I spent several hours reading some “documentation” today for a certain component of an enterprise product. Actually what I was doing was a repeated loop of the following:
- Go to a page with a promising-looking title (e.g., The Fuckwidget Survival Guide)
- Read some of the marketing-class vacuous bullshittery there, with a table of contents consisting of:
- Overview of Fuckwidget
- Introduction to Fuckwidget
- Fuckwidget Operations Guide Overview
- Fuckwidget Migration Patterns
- Fuckwidget Introduction [didn’t we do that one already?]
- Using Fuckwidget
- Fuckwidget Infrastructure Templates
- Fuckwidget for Beginners
- Executive Guide to Fuckwidget
- Fuckwidget Tutorial for Knuckledraggers and Mouthbreathers [didn’t we just do that one?]
- Let’s Do Fuckwidget! (plus a crayon drawing of a cat by some VP’s kid)
- Make Fuckwidget work for you with this One Weird Trick!
- 10 Things You Didn’t Know about Fuckwidget
- Fuckwidget FAQ
“Oh ho!” I whoop, and click on the promising-looking FAQ, and like a hall of mirrors I’d find myself in a document pretty much the same, but slightly different. Repeat for hours. Every time the documentation was about to admit a tidbit of actual, useful info, there was a link, and the link led to even more bullshittery.
Whereupon:
- Cry out “God in heaven, does any of this crap lead to any actual information about how you set up and use Fuckwidget?”
- Wait for an answer.
- No answer from God. He must be using Fuckwidget Message Queues for incoming prayers, it would explain a lot.

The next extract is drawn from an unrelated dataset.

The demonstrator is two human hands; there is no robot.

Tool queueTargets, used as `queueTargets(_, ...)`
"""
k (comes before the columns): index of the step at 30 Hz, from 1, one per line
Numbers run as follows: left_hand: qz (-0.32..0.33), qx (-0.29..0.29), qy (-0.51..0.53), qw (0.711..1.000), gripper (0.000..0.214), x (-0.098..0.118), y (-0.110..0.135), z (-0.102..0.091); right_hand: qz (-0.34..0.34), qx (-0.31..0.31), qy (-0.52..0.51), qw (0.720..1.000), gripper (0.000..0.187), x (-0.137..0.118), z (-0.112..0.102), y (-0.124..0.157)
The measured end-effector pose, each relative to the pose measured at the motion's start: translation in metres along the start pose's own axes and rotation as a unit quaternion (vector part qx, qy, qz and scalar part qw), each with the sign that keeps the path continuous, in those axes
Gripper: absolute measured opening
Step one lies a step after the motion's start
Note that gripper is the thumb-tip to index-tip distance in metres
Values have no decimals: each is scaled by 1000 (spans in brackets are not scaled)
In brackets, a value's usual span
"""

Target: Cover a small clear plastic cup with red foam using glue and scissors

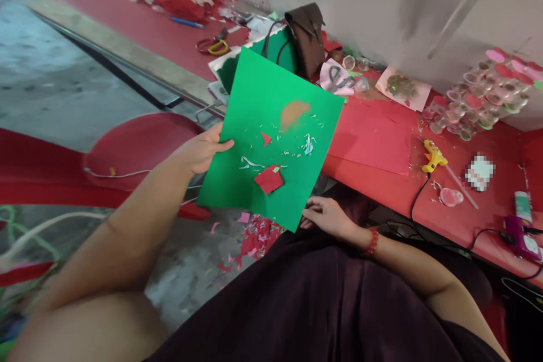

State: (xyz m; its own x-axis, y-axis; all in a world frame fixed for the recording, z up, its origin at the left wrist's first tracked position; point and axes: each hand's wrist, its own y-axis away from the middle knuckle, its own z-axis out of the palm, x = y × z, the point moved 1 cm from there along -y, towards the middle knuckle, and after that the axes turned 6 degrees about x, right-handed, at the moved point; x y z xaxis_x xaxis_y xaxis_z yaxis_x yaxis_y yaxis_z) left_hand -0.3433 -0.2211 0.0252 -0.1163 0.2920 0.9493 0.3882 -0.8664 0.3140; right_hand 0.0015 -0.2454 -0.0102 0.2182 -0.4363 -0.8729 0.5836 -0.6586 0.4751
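Note:
A green sheet [254,102], stiff like card, is held tilted above my lap. Gripping its left edge is my left hand [207,148], thumb on top and fingers underneath. At the lower right edge my right hand [328,216] has its curled fingers closed at the sheet's border; the fingertips are partly hidden. On the green surface lie a red paper piece [269,179], a small red triangle [266,139], an orange-brown powdery patch [294,115] and thin pale shreds [309,145].
A red table [369,167] runs along the wall. It carries a yellow glue gun [433,156], stacked clear cups [470,102], a brown bag [305,37] and scissors [214,44]. A red chair [131,144] stands at left. Red paper scraps [258,236] litter the floor.

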Motion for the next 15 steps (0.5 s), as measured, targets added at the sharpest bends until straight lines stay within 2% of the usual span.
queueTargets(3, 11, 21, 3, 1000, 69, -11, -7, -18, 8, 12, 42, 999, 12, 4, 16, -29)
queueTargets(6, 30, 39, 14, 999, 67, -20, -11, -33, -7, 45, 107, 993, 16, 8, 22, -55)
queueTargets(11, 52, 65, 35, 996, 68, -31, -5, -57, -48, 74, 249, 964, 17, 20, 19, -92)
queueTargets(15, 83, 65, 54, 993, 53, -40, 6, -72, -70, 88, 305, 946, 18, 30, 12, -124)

- Do another web search for “real fuckwidget documentation dear lord let it all end now” and start over.
This is an actual picture and probable copyright violation [ask me if I care] from some of that “documentation” –

I think there’s a bug here, where they left out the part where you’re supposed to feed the security policy to a magic goat, whereupon magic shit happens that materializes into a security policy. Frankly I don’t think that anyone will be able to prove my little repurposing above, since I’m probably the first person to ever get far enough into the maze to find it.
Can we analyze this bit of art? Is it useful at all, to anyone? Well, yes, it turns out:
- Once upon a time there was a documentation team, on contract and paid by the hour by a large, soulless corporation that confuses quantity for quality.
- This team knew a good deal when they saw one, and sat in their seats and typed like crazed monkeys for as many hours as they could bill. They wrote introductions and overviews and guides and planning thingies and checklists and templates and any number of click-here-do-this-click-that instructionoids of the kind you find on really sketchy “How do I use a can-opener?” sites. The result was a massive collection of pages with a remarkable lack of useful information. And this was absolutely intentional, because:
- When the stone had been completely wrung dry and the documentation team could extract no more hours, the large corporation shipped the documentation out to users, and:
- The doc writers went back home and wrote a real reference and are happy to sell it to you for hard cash. It’s probably really popular on Amazon. I do not have the heart to search for it.
I think if I sat down for a couple of hours I could distill the documentation for this product down to about three pages, starting with an introduction like:
Hi. We know why you’re reading this, and we’re real sorry. It may help you to know that all of the suffering you are about to endure is the same suffering we went through. Of course, we had the advantage of access to the original team, so maybe we didn’t suffer quite as much. On the other hand, it may bring a smile to your face that the feedback we provided to the developers and managers was in some cases sufficiently convincing so as to ensure they will never be repeating the mistakes they made on this project. They’ll never woik in dis bidness again.
In the end, I kind-of got Fuckwidgets working. I wrote a wiki page for my coworkers with some “click here, do this-and-that” type instructions, and I feel filthy.
Bullshit triumphs when a good man does nothing.